April 6, 1928 – Molecular biologist James Dewey Watson was born in Chicago, Ill.
April 6, 1937 – Country music singer Merle Haggard was born near Bakersfield, Calif.
April 6, 1940 - Alabama author and Poet Laureate Sue Brannan Walker was born.
April 6, 1943 – Major League Baseball pitcher Marty Pattin was born in Charleston, Ill. He would go on to play for the California Angels, the Seattle Pilots, the Milwaukee Brewers, the Boston Red Sox and the Kansas City Royals.
April 6, 1944 – NFL quarterback John Huarte was born in Anaheim, Calif. He would go on to play for Notre Dame, the New York Jets, the Boston Patriots, the Philadelphia Eagles, the Kansas City Chiefs and the Chicago Bears.

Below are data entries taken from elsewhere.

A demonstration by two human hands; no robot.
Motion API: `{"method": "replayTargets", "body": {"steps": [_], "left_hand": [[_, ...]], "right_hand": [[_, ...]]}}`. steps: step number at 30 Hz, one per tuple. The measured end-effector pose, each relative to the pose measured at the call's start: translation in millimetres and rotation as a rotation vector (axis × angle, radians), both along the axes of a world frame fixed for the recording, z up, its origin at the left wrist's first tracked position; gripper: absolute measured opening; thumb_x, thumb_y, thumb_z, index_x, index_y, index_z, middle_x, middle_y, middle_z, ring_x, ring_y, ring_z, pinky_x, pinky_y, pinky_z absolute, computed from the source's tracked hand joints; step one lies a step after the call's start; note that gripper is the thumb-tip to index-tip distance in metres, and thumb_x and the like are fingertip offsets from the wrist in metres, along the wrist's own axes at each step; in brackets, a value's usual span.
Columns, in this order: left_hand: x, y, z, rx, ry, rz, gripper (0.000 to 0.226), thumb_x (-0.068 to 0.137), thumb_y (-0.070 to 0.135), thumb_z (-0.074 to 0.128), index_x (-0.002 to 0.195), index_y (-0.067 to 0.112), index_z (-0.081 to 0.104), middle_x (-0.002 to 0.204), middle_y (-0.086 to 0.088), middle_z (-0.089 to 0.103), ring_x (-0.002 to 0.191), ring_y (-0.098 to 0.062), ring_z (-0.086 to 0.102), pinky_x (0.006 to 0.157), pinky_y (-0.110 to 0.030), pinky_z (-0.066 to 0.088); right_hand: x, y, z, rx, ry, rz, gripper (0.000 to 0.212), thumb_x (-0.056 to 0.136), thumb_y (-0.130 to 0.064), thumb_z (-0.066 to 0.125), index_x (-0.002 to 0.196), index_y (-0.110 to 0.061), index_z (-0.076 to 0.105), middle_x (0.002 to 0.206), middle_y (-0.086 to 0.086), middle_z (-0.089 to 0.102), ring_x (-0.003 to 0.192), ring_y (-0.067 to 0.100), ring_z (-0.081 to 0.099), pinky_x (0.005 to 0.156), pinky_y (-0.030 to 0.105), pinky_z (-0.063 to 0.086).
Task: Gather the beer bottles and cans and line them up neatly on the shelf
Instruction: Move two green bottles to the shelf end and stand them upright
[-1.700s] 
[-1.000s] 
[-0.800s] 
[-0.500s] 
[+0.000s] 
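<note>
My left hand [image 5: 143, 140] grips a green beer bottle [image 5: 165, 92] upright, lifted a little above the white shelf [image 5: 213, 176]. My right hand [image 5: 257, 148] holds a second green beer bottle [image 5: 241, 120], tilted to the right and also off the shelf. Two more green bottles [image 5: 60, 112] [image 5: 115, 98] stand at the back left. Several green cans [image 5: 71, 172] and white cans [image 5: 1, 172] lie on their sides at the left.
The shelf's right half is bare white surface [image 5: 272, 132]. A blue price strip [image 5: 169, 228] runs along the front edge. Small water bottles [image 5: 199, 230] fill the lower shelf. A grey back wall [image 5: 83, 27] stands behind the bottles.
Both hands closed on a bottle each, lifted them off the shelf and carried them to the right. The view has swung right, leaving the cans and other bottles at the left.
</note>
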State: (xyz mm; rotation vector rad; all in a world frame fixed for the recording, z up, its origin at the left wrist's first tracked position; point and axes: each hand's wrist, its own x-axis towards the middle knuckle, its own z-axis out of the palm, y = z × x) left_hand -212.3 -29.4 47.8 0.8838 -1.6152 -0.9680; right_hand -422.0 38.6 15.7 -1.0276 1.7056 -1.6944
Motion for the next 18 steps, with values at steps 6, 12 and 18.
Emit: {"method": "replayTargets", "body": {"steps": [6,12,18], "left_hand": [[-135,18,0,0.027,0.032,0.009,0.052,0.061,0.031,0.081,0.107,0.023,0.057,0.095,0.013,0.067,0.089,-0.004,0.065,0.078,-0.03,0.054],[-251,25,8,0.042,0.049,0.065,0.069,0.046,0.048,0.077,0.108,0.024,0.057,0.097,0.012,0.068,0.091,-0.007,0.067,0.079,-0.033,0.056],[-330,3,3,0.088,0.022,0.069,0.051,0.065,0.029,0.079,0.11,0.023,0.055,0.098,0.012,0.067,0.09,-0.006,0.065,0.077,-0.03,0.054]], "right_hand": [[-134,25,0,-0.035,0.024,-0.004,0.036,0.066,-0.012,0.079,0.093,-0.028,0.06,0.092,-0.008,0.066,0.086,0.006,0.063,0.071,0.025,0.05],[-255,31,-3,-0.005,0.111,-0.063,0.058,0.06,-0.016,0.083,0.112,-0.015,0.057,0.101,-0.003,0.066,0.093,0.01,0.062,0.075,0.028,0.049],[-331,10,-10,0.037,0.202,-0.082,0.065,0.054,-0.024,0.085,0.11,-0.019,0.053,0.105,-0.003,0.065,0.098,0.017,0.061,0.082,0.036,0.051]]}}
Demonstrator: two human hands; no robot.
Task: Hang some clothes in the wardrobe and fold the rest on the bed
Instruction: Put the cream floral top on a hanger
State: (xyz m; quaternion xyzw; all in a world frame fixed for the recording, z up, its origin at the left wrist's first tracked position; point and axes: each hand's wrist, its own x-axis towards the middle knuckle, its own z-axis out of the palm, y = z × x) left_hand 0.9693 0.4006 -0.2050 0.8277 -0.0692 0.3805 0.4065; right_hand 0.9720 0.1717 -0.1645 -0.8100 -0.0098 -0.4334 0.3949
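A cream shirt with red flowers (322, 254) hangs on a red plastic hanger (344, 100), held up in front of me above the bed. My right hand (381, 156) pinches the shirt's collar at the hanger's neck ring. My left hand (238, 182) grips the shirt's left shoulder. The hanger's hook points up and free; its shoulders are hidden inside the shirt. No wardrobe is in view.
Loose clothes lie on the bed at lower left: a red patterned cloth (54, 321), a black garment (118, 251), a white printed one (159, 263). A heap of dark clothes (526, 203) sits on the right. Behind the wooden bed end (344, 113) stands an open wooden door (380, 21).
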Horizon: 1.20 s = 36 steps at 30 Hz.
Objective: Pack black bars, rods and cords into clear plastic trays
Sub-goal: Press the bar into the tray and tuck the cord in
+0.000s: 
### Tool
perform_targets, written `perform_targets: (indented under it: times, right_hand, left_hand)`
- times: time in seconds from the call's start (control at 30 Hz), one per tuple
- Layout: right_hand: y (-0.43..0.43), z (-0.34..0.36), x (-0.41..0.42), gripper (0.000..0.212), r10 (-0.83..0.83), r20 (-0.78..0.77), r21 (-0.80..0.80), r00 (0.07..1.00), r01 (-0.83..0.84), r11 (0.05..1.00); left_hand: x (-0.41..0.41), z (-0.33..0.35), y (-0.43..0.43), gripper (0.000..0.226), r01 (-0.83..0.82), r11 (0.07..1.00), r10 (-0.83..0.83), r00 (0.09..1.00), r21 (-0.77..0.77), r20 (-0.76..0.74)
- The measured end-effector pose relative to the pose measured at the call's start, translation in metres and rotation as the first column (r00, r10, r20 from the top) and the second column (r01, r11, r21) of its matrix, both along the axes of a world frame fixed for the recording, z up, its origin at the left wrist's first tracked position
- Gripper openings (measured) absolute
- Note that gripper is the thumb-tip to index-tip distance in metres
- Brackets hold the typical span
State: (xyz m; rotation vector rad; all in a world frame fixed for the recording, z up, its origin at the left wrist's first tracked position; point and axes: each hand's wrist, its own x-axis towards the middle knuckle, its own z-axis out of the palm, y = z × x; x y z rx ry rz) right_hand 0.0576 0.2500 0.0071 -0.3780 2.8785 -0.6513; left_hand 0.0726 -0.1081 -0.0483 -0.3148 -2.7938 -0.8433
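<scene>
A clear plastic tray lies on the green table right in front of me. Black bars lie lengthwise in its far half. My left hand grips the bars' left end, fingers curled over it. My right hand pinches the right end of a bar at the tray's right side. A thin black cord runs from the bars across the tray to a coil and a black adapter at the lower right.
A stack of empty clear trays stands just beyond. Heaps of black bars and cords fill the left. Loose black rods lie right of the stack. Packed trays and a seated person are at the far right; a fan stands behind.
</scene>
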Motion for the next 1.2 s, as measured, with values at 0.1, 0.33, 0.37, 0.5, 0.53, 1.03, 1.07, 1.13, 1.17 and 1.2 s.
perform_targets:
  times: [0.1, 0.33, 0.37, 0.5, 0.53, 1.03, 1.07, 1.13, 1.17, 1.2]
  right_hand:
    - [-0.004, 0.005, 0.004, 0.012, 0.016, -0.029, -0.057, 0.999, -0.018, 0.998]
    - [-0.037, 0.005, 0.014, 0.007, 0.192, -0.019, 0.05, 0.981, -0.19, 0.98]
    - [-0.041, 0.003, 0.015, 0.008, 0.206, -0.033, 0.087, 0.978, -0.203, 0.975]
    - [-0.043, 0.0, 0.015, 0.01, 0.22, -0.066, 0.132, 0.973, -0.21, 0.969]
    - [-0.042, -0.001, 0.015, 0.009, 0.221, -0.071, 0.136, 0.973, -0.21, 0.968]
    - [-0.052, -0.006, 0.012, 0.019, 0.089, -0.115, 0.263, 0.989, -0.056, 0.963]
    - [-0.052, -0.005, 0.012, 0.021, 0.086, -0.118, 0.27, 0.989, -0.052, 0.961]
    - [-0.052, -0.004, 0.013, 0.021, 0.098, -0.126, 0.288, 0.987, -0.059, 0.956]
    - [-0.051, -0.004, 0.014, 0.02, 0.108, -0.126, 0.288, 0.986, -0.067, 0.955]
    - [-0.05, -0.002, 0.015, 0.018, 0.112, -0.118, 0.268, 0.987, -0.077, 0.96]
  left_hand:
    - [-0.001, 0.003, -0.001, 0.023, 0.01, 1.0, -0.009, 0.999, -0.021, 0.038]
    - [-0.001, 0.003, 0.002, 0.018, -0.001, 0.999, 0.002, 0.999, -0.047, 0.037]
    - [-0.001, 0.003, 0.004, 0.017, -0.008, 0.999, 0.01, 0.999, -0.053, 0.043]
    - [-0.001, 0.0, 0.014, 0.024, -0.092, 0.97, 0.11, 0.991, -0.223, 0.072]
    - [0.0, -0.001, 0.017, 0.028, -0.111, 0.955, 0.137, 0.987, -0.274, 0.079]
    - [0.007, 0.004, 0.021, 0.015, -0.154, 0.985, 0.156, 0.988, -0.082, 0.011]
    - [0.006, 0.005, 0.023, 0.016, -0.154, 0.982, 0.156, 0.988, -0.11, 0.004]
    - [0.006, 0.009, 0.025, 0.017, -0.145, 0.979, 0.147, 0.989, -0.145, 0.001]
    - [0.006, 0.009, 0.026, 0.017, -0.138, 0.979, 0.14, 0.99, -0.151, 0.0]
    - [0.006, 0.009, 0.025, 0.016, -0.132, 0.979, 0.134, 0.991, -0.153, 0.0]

April 6, 1945 – A World War II prisoner of war camp opened in Jackson, Ala. Many of the prisoners were members of Germany’s Afrika Korps. The camp closed March 12, 1946.
April 6, 1951 – Pro Baseball Hall of Fame pitcher Bert Blyleven was born ini Zeist, Netherlands. He went on to play for the Minnesota Twins, the Texas Rangers, the Pittsburgh Pirates, the Cleveland Indians, the Minnesota Twins and the California Angels. He was inducted into the Hall of Fame in 2011.
April 6, 1965 - Alabama author Edward Kimbrough died in New Orleans, La.
April 6, 1967 – Army Cpl. James Floyd Madden of Brewton, Ala. was killed in action in Vietnam. Also on this day, the Siege of Khe Sanh ended.
April 6, 1969 – Army Sgt. David Roger Wiggins of Monroeville, Ala. was killed in action in Vietnam.
April 6, 1973 – The American League of Major League Baseball began using the designated hitter.
April 6, 1973 - U.S. President Richard Nixon threw out the first pitch of the season at a California Angels game. It was the first time that a U.S. President had performed the ceremonial activity in a city other than Washington, DC.
April 6, 1977 – Major League Baseball first baseman Andy Phillips was born in Tuscaloosa, Ala. He went on to play for the New York Yankees, the Cincinnati Reds and the New York Mets.
April 6, 1986 - The television program, The Jar, teleplay by Alabama author Robert McDowell, was broadcast as part of the Alfred Hitchcock Presents series.
April 6, 1988 - Mathew Henson was awarded honors in Arlington National Cemetery. Henson had discovered the North Pole with Robert Peary.